Archiving tweets

Last night, Justin Blanton wrote about this interesting IFTTT recipe that archives your tweets in a plain text file in Dropbox. This morning, people began tweeting about it as they realized how nice it would be to have an archive like that sitting on your computer, always up to date within a few minutes. Brett Terpstra wrote a variation on the recipe that put the entries into Markdown format. I wrote a little script to convert my ThinkUp archive into the format the IFTTT recipe uses, and now I have about 6,500 of my tweets in a Dropbox file.

I’ve been using Gina Trapani’s ThinkUp for quite a while to archive my tweets.

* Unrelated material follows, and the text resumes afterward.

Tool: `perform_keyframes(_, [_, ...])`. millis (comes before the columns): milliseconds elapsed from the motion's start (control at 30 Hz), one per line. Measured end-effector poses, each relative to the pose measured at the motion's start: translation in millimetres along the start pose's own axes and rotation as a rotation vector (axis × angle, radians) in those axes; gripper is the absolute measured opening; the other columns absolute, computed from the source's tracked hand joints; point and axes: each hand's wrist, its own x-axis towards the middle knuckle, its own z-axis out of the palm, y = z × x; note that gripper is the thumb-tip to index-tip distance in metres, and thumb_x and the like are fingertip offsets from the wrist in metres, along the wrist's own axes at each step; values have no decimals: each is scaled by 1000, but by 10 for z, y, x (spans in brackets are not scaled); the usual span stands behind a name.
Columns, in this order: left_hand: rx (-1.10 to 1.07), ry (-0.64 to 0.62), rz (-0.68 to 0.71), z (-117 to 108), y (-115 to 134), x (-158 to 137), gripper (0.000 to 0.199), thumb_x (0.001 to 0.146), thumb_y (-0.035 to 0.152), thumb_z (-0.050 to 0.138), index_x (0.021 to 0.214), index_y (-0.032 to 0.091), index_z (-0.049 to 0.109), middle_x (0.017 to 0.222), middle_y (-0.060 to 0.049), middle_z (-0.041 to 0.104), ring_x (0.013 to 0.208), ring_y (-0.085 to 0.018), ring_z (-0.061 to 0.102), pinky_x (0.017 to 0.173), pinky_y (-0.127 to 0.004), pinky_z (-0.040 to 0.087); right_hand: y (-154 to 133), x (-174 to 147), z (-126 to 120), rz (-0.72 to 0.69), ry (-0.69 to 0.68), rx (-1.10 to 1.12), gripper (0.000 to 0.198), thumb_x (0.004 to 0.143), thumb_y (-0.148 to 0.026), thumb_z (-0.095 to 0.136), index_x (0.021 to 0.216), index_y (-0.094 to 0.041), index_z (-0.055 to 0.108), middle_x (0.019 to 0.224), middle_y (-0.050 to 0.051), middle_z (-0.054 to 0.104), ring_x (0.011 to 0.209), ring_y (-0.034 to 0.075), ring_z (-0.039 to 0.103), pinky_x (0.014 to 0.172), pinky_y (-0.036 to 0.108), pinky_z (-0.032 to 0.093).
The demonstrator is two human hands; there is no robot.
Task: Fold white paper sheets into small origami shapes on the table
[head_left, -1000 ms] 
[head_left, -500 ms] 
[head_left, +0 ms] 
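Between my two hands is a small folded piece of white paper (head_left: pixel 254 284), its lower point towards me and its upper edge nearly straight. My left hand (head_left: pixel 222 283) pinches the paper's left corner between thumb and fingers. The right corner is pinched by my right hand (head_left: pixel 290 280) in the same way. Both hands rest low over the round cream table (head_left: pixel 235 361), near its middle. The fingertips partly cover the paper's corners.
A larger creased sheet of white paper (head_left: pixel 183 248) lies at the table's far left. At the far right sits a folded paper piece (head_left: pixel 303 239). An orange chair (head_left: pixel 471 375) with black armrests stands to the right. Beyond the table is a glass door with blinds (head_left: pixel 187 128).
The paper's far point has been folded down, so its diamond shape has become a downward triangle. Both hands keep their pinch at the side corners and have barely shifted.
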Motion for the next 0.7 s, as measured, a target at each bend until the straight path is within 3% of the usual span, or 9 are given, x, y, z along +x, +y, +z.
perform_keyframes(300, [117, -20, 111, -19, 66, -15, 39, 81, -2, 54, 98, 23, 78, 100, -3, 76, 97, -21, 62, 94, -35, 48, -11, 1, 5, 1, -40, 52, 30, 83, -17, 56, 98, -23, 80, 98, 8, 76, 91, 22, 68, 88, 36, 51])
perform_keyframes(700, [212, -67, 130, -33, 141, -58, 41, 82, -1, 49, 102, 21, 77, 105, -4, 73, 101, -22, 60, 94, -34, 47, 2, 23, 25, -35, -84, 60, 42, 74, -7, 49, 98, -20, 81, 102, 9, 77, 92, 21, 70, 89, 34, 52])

It’s been rock solid for me, but I’ve been thinking about using a different method because

  1. It’s overkill. I understand that many people need the statistics it provides, but I really just need a tweet archive.
  2. It’s inconvenient for searching. Log in, click to go to Tweets page, click to go to More page, click to go to Search. It would be far easier to search by grepping or acking a local file on the computer in front of me.
  3. It stores the tweets in a database rather than a plain text file. For ThinkUp’s purposes, a database is probably necessary, but for my limited needs, a text file is preferable because it’s more portable and easier to understand.

I’d been thinking about writing a script, to be run periodically by launchd, that would go get my recent tweets from Twitter and append them to a text file. I know how to write such a script—back in 2008, I wrote a script to grab my tweets from the previous day and post them here.1 A script that just appended the tweets to a file should be even easier. But I started thinking about things like what sort of information should be included in the file and what the best format would be. The perfect became the enemy of the good, and I never wrote the script.

When I saw the IFTTT recipe for archiving tweets—which was, by the way, written by Hugo (@hugovk on Twitter), not by Justin Blanton as several people think—I saw that it had all I really needed. The format wasn’t what I would have chosen, but so what? It’s clear and should be easy to parse. Here’s what the tail of my archive looks like now:

I believe @jblanton owes @ttscoff one (1) full day of productivity.
July 03, 2012 at 03:22PM
http://twitter.com/drdrang/status/220251096495570945
- - - - - 

@ttscoff @jaheppler If you can install @thinkup, it’ll go back and pull old tweets into a database.
July 03, 2012 at 03:27PM
http://twitter.com/drdrang/status/220252567698018304
- - - - - 

@thanland @jaheppler Yep. About 1,000 of my pearls of wisdom are lost to me forever. Oh, the humanity!
July 03, 2012 at 03:33PM
http://twitter.com/drdrang/status/220253916225474560
- - - - - 

@BenjaminBrooks @gruber I had 9 SunOS visitors. According to Google Analytics, every one of them had a beard longer than @jdalrymple’s.
July 03, 2012 at 04:10PM
http://twitter.com/drdrang/status/220263296400498691
- - - - - 

The one problem with the IFTTT recipe is that it’s prospective only; it won’t go back and grab the tweets you posted before activating the recipe. But since I had most of my tweets2 in ThinkUp, all I needed to do was get the tweets out of its database and into a text file in the right format.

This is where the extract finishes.